I grumbled something, then sighed. “Yeah. I do… I’ll whip up a Backgammon set for you. It was on my shortlist anyway. Give me a few minutes.”
Ten minutes later, dressed again and carrying a folding wooden backgammon board, I appeared in God’s room. “So… how many other gods are there?”
“Oh, a great many. I’m the God of Worlds, the highest of the high in this reality… which includes this world and the Undertale world. Besides me, there are the lower gods, gods like the God of Hunting, God of Swords, God of Agriculture… and of course, the God of Love. She’s taken a particularly keen interest in you. She and I were thinking that we could come to your wedding as your mother and grandfather, since you don’t have any family in this realm. Won’t that be fun?”
“Fun… right… sure. I… I think I’ll be going now…”
“But you haven’t shown me how to play the new game,” he said, pouring me some tea… once again, there was a cherry twig floating in it. That was supposed to signify luck, wasn’t it? Too many superstitions to keep track of, too many eras.
I sat down, “You could read the instructions,” I pointed out.
“I could. But learning hands on is better,” he replied. So that’s why I was so tired the next morning when we headed off to the guild to get Yumina (wearing clothing borrowed from the twins) her card.
“So, if Jouya marries Yumina, would that make Jouya next in line for the throne?” Elze asked.
“I’m a girl,” I pointed out.
Yumina ignored me, “Yes, that’s right. Though in order for that to happen, the nobles and citizens would have to approve him. That’s of course until my parents have a son. Then he’d supplant me as Heir Apparent. Until then, Jouya would be in line to be the King.”
“I’m a girl,” I repeated.
“But you can be a boy if you want, right?” Yumina said.
“Well, yes. I do have a spell that covers that. But that’s just physical. I still wouldn’t be a King. Why can’t you be a Queen Regnant?”
“Because I’d rather my husband be King. It’s tradition!” Yumina said, stamping her foot adorably.
“I have no intention of becoming a King.
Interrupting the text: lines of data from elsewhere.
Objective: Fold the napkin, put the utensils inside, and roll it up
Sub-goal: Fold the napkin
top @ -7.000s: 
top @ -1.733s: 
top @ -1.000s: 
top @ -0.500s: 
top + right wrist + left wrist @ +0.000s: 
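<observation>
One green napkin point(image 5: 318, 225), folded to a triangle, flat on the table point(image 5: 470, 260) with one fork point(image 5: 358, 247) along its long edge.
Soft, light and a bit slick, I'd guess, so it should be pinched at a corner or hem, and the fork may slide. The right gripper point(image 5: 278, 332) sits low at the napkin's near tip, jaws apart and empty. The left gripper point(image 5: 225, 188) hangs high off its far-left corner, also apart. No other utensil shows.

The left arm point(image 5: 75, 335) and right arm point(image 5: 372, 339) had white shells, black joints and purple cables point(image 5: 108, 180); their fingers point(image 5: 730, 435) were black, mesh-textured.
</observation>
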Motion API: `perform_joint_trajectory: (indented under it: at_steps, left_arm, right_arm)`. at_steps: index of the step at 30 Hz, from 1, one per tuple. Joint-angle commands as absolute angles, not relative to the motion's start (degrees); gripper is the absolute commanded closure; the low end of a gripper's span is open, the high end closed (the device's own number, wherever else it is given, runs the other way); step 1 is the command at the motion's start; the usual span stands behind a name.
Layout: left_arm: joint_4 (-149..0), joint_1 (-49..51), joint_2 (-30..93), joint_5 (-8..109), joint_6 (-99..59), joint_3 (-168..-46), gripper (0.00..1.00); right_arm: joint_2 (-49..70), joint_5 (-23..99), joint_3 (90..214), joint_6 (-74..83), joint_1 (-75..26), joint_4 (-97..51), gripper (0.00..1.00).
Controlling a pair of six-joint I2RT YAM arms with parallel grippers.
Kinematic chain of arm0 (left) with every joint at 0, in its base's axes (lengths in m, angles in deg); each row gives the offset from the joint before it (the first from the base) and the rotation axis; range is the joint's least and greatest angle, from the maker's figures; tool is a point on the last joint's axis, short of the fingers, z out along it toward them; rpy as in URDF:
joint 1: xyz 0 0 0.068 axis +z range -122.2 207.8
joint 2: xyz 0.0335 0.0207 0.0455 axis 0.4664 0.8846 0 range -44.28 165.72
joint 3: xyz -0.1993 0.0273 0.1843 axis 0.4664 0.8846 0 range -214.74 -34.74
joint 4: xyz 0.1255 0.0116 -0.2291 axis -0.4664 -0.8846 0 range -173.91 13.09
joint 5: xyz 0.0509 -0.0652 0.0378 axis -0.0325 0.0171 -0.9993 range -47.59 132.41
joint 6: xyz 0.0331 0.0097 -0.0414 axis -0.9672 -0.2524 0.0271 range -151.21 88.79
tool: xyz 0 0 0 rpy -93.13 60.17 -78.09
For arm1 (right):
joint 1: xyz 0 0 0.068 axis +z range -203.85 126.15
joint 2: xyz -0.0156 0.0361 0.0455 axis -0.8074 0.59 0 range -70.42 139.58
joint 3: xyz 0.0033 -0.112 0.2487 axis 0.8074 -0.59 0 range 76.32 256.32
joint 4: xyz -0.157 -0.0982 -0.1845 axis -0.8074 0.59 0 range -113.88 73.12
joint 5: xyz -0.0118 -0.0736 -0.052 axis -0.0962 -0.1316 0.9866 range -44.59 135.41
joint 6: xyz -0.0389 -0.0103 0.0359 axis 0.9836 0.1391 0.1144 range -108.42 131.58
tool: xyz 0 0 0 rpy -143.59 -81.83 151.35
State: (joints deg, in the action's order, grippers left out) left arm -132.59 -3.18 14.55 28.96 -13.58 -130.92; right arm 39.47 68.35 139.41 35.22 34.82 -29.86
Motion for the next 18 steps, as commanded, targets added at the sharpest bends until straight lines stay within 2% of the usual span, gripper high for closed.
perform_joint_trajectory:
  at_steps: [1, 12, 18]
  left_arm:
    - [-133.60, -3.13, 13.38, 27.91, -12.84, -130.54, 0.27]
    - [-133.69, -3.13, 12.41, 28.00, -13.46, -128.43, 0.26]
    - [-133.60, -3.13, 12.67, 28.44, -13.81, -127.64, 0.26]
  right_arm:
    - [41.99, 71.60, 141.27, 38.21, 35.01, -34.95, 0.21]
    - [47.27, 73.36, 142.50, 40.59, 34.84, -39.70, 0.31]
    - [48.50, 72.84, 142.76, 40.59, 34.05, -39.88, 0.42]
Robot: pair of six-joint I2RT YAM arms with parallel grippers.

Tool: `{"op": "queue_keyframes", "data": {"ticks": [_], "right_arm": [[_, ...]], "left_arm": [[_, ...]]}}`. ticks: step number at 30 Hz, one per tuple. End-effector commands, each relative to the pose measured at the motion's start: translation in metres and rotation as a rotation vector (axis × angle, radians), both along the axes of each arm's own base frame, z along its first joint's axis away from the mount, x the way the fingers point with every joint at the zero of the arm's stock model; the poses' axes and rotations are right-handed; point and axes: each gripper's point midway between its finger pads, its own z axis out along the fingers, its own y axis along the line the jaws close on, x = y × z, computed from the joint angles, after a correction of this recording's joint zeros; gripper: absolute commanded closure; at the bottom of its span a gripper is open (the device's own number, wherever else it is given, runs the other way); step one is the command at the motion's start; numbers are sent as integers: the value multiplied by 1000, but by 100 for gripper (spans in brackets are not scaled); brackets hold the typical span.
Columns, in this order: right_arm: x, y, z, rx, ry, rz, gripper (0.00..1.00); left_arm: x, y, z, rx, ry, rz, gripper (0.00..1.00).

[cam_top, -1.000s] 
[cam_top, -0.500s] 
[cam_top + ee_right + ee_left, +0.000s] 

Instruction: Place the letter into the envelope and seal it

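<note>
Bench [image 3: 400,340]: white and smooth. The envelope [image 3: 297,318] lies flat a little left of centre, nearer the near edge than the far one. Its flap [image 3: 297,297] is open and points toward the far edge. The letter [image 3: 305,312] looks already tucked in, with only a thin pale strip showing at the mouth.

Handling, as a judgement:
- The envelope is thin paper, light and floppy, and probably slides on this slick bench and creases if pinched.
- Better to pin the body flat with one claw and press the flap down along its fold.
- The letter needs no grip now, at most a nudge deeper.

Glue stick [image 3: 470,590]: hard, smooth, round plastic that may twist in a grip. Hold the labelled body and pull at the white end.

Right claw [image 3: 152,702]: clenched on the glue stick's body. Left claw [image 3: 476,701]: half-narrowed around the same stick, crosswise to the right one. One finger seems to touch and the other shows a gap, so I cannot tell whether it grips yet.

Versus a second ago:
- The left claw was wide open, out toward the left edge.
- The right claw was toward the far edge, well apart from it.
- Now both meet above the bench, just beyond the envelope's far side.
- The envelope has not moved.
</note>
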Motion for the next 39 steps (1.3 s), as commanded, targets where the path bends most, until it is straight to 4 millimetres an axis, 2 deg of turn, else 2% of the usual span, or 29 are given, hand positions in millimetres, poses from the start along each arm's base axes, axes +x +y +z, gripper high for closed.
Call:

An Empress, maybe. But not a King.”
“We could have a son and then he’d be next in line to the throne,” Yumina said, stammering a little and blushing deeply.
“I… I’m not going to touch that with a three meter pole… come on, let’s get you some weapons and protective gear. That’s much more practical than an heir at the moment,” I said, wondering why the trio were blushing nearly as deeply as Yumina. For christ’s sake. Babies weren’t embarrassing! A pain in the butt, but not embarassing.
King Tristwin had wanted to make certain that the little blonde princess was taken care of, even if she wasn’t in the palace surrounded by guards and would be out monster-hunting and bandit-hunting and just hunting in general, so he’d provided her with a small stipend to pay her way and get equipment. And by small stipend I mean fifty platinum or on the order of 38 million dollars.
Yumina picked up some good defensive magic and a composite longbow, as well as a magical spear and a helmet that looked something like a hybrid of Athena’s and a Valkyrie’s… it even had a hole for her ponytail. For armor, she picked up a white leather breastplate and matching white boots, and a quiver of a hundred magical silver arrows that returned to the quiver when summoned by tapping a little rune on the buckle.
As usual, when we got to the Guild, there were several older adventurers, all men, who approached us, hinting that a group of young ladies like ourselves clearly needed a penis or two to keep us safe (and of course, if we wanted to show our appreciation, no one would complain, right?). Thankfully, they took no thank you for an answer, or at least had since the time I’d demonstrated how far I could force someone’s arm up his own rectum when he hadn’t.
We’d been planning on getting a lower ranked mission, something that Yumina could handle, but she insisted that we get a Green Ranked mission so she could show off her skills, and we ended up going after some King Apes in an area we hadn’t been to before. We took the carriage that the local carter had made us as partial payment (and moving advertising) for the new spring system, though we were still renting the horses since I had no idea how to make an artificial one yet and owning horses meant feeding horses.
It took about three hours to get from the closest [GATE] point to the general area of the South Woods, and when we arrived, my [SEARCH] spell wasn’t able to locate the Apes, thanks to the limited range of the spell, even when I cast it on my phone. “Well… this is going to take a while,” I groused.
“I could use my wolves to find the monsters,” Yumina suggested.
“Wolves?” Yae asked.
“Oh yes. I have a summoning contract with a pack of Silver Wolves. They’re very good at tracking,” the Princess explained, stepping a little away from us and calling out, “Come Forth, Darkness! I seek the proud beasts wrapped in silver! [SILVER WOLF]!” And with that, set of five circles, looking every inch like you’d imagine magic summoning circles crafted out of liquid shadows traced themselves on the ground. A moment later, rising out of the ground like submarines rising out of water, came five medium-sized wolves with silver fur. Once they were fully emerged, they started wagging their tails and barking and running round and round the small princess… these were clearly more pets than hunting beasts, but only a fool underestimated how dangerous a dog could be to its owner’s enemies.
“I’m mentally linked to them, so I’ll be able to tell immediately if they find anything,” she said, scritching the largest behind the ears.
“They look like very good boys,” I commented, wondering what the etiquette for petting someone else’s summons was.
“Oh. They are,” Yumina confirmed, but she didn’t offer to let me find out, instead saying “Alright boys, I’m counting on you!” They barked in agreement, then dashed off into the forest, spreading out for maximum coverage.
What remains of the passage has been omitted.